THE Commonwealth Games in Birmingham may not quite have the glamour of last edition, in Australia’s Gold Coast, nor the excitement of home advantage as was the case at Glasgow 2014 but nevertheless, this event is something Team Scotland’s 261 athletes have been looking forward to for a very long time. 

For many, who spend their careers representing GB, it’s their only chance to compete in Scotland colours. 

For others, this will be their first taste of a multi-sport event and for everyone, these Games will be the first multi-sport event since the pandemic began which does not take place inside a watertight bubble and in front of empty stands. 

Recent Commonwealth Games have been a happy hunting ground for Team Scotland. 

In 2014, on home soil, Scottish athletes ensured Team Scotland had its most successful Commonwealth Games ever, winning 53 medals, 19 of which were gold. 

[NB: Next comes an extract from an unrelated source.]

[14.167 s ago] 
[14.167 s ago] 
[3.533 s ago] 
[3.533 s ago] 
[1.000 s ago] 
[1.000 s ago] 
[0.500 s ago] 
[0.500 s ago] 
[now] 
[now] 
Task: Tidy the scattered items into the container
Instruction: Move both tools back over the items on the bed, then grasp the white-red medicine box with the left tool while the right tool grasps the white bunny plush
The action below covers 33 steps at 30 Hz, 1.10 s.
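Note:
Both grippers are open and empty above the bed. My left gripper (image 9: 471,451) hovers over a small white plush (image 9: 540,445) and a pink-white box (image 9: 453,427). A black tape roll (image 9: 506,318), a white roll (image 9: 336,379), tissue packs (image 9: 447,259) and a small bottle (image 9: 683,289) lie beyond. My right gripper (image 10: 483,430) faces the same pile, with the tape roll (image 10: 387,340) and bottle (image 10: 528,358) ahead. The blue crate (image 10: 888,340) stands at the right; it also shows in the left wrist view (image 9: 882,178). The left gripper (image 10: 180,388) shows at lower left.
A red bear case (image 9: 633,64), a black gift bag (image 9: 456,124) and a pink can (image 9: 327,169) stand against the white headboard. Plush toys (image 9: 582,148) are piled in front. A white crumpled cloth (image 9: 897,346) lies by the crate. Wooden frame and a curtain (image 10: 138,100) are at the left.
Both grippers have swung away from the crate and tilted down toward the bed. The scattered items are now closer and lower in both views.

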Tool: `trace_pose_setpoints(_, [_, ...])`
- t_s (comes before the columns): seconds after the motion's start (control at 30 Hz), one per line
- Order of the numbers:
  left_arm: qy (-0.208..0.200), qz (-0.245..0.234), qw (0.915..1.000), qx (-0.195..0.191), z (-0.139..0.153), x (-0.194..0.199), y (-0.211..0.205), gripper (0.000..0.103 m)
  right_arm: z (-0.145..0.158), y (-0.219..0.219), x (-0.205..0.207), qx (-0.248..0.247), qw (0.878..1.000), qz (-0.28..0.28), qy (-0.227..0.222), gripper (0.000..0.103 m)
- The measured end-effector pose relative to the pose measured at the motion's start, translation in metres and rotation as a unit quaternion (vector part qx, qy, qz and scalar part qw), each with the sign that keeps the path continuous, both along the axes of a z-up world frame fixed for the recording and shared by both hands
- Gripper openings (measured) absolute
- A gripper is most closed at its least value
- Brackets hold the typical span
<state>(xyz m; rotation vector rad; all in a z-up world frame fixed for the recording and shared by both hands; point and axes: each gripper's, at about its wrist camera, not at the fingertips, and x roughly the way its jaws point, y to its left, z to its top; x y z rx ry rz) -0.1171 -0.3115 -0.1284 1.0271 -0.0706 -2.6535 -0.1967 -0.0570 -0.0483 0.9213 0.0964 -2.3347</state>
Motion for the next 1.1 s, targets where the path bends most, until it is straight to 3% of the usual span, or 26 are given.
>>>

Four years later, in Gold Coast, Team Scotland had its most successful overseas Games, winning 44 medals, nine of which were gold. 

This time, in Birmingham, team managers have been somewhat coy about setting any concrete medal targets but with the Games as close to being on home soil as is possible outwith Scotland, there is a quiet confidence that Team Scotland can do exceptionally well over the next eleven days. 

Certainly, there is no shortage of stars in Team Scotland’s ranks. 

On the track, there is Jake Wightman fresh off his world title win and Laura Muir targeting her first Commonwealth medal; in the pool, Duncan Scott is aiming to add further to the seven Commonwealth medals he already possesses and in the velodrome, Jack Carlin and Neah Evans will be aiming to make up for the absence of Katie Archibald by building on their Olympic success last summer. 

But these Games have a greater significance than just eleven days of sport. 

There is little doubt the magic of the Commonwealth Games is dwindling. 

It has been for a while now. 

As far back as 2010, the brand was damaged, with the host city of Delhi struggling to have the Games ready on time and then leaving numerous ‘white elephants’ of stadiums in its wake. 

Glasgow 2014 reinvigorated the Games in Britain and across the Commonwealth and Gold Coast four years later also made a decent fist of being host city. 

Birmingham will, almost certainly, also put on a good show but where the Commonwealth Games go in the coming decades is in question. 

The number of countries showing any interest in hosting the Games is fast declining, with a reversal of this apathy vital for the future of the event. 

Recent searches for host countries have been a struggle, to say the least, with Victoria in Australia finally, after several delays in order to try to generate interest from potential hosts, being awarded the 2026 Games. 

It is perhaps of little surprise that there is a reluctance to host; Birmingham 2022 is costing well over £750 million, while Gold Coast spent almost £200 million more than that in 2018. 

It is quite a price tag, particularly when there is no guarantee the best athletes in the world will even turn up. 

The Games are changing inherently in an attempt to remain an attractive prospect; an Athletes’ Village is no longer required, and events can be held outside of the host city, with Birmingham’s 2022 track cycling being held in London a case in point. 

In what is becoming an increasingly busy sporting calendar each year, there is less and less room for the Commonwealth Games to be squeezed in. 

And for many of the world’s very top athletes, a Commonwealth medal falls short in terms of appeal compared to silverware from the other major championships. 

However, there is still significant value to the Commonwealth Games. 

Firstly, done well, as proven at Glasgow 2014, it can bring a city, and a country, together in a way few other things outside of sport can come close to. 

It gives an incentive to build sporting venues that can be used for decades after the Games conclude and an event such as this can engender young people’s interest in sport in a way single sport events rarely manage. 

And, for the athletes involved, the Commonwealth Games can be a highlight of their career - I know it was of mine. 

The presence of global superstars such as Adam Peaty, Shelly-Ann Fraser Pryce and Emma McKeon et al in Birmingham suggest there is still an appetite for Commonwealth success amongst the very best. 

What usually happens, and is almost certain to be the case at Birmingham 2022, is a healthy dose of cynicism right up until the Games begin and the sport starts. 

Once medals begin to be won, almost all of the negativity dissipates, and quickly. 

With Team Scotland brimming with medal prospects from as early as day one of Birmingham 2022, there are all the indicators this will be a hugely successful eleven days for Scotland.  

The biggest question is, just how successful?